→ What you are asked to do:
Copy exactly the lines of the data below, beginning with the line with "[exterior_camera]" and ending with the line with "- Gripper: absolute". Pictures are to be omitted.

+---+

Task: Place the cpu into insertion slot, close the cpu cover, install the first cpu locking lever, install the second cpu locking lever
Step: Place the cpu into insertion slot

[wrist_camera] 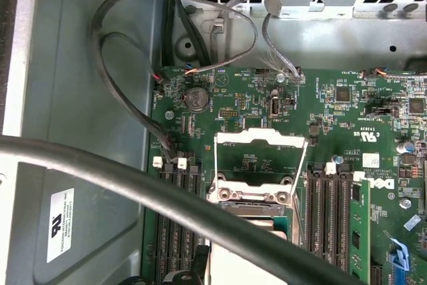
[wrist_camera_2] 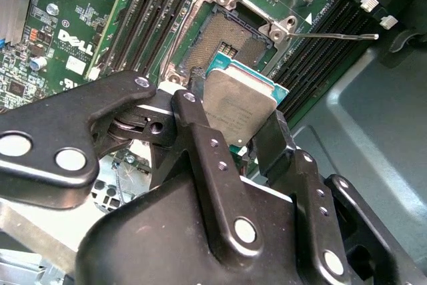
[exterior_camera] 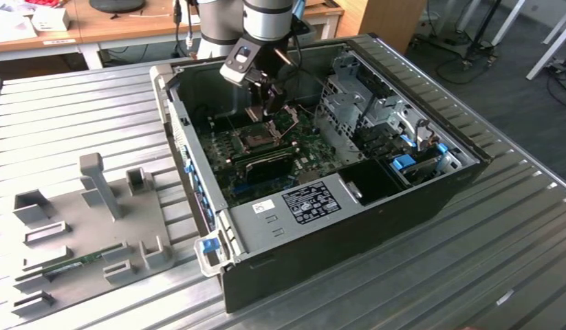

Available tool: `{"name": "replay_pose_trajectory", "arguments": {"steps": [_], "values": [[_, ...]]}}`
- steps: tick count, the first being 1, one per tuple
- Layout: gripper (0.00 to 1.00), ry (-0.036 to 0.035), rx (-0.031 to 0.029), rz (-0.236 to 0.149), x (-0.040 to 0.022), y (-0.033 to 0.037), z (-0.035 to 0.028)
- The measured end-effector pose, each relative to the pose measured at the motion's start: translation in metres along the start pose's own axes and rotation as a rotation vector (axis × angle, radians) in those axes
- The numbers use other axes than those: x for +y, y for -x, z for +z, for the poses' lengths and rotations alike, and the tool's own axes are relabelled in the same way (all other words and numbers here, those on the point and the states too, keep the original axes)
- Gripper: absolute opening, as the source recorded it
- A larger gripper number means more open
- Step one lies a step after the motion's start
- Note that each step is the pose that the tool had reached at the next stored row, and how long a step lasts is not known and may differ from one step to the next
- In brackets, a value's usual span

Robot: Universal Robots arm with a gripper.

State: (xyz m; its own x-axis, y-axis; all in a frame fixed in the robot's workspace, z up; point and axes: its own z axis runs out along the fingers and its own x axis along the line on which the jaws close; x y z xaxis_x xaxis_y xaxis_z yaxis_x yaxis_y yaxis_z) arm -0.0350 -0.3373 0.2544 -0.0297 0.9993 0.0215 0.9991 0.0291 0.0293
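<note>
In the second wrist view my gripper [wrist_camera_2: 233, 121] is shut on the cpu [wrist_camera_2: 240, 101], a flat square chip with a dull metal top and a green edge. I hold it tilted just above and beside the insertion slot [wrist_camera_2: 230, 41], whose dark pin field lies uncovered. In the exterior view the gripper [exterior_camera: 264, 110] hangs inside the open computer case over the insertion slot [exterior_camera: 258, 139]. The cpu cover [wrist_camera: 260, 139], a silver frame, stands swung open in the first wrist view. A thin locking lever [wrist_camera_2: 333, 36] sticks out, released, beside the socket.
Long black memory slots [wrist_camera_2: 150, 25] flank the socket on the green motherboard [exterior_camera: 292, 155]. A thick black cable [wrist_camera: 133, 185] crosses the first wrist view. The case's drive cage [exterior_camera: 375, 117] stands at the exterior view's right. A grey fixture plate [exterior_camera: 81, 227] lies on the table [exterior_camera: 466, 275].
</note>
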Motion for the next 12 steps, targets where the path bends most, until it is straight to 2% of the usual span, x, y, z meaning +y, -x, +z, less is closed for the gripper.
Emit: {"name": "replay_pose_trajectory", "arguments": {"steps": [12], "values": [[0.54,0.0,0.0001,0.0,-0.0001,0.0,0.0019]]}}
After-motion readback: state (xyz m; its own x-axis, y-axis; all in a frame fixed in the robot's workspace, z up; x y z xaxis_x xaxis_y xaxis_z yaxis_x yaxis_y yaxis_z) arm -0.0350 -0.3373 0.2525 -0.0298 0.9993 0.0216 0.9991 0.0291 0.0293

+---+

→ Task result:
[exterior_camera] 

Available tool: `{"name": "replay_pose_trajectory", "arguments": {"steps": [_], "values": [[_, ...]]}}`
- steps: tick count, the first being 1, one per tuple
- Layout: gripper (0.00 to 1.00), ry (-0.036 to 0.035), rx (-0.031 to 0.029), rz (-0.236 to 0.149), x (-0.040 to 0.022), y (-0.033 to 0.037), z (-0.035 to 0.028)
- The measured end-effector pose, each relative to the pose measured at the motion's start: translation in metres along the start pose's own axes and rotation as a rotation vector (axis × angle, radians) in those axes
- The numbers use other axes than those: x for +y, y for -x, z for +z, for the poses' lengths and rotations alike, and the tool's own axes are relabelled in the same way (all other words and numbers here, those on the point and the states too, keep the original axes)
- Gripper: absolute opening, as the source recorded it

This is the complete answer to the exercise.